We want to be competitive in all economies, and since taxes are required we are less economically sensitive. However, the rapid change in the economy to a mobile and digital one is affecting our business model. Our customers want the expertise of in-person tax preparation with the convenience of doing their taxes whenever and wherever they want. We need to rise to that challenge and move to the cloud and a mobile-enabled approach to business. Our current plan is exciting as we embark to be everything our customers want us to be.
Where can capital be found these days?
Capital is abundant today. You can argue there is even too much capital looking for good ideas. We are fortunate to have a great partner in H.I.G. Capital and the support of strong bank partners. However, we generate approximately $500 million in system-wide sales, we are profitable, and we have a capital-light business and growth plan with approximately 80 percent of our locations franchisee-owned.
How do you measure success?
Success in an organization comes in a lot of flavors, so there are a number of ways to measure it. We use balanced scorecards to balance our financial success, our consumer success, and our execution of key initiatives. How our customers feel about us and engage is an import indicator of our current and future success. I focus on execution and alignment of goals. Our ability to execute on our plans is a good barometer of our success. I believe it is important to reward people for a job well done.
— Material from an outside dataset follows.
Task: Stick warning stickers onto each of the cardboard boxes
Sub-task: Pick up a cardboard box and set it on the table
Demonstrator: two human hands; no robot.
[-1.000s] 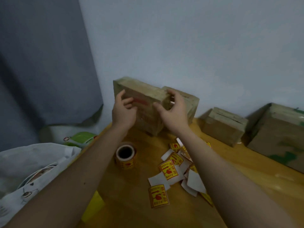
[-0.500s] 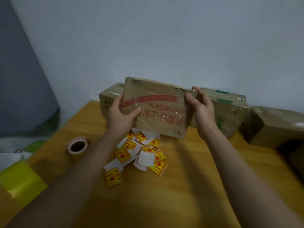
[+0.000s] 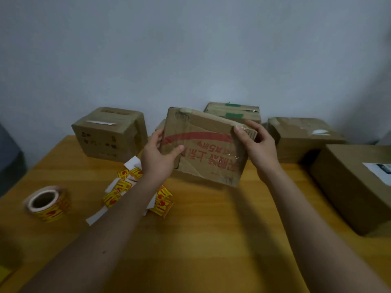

What has been your greatest success?
I am fortunate to have had a number of great accomplishments in my career, and I am proud of them all. If I had to name one, I am proud of the startup and successful growth achieved at Smashburger. It has been a big commercial and consumer success, of which I am very proud.
I've had a great career, so I am very happy with where I am in life. The only regret may be that there is not enough time. There are so many things to do and experience, and I regret there is not more time to do them all.
What can we expect from your company in the next 12 to 18 months?
In the coming months and years you will see us re-launch the brand, jump-start our footprint growth, launch innovative products and services, including more mobile solutions, and we will begin a refresh of our existing locations. I am excited about all the great opportunities and challenges that are ahead.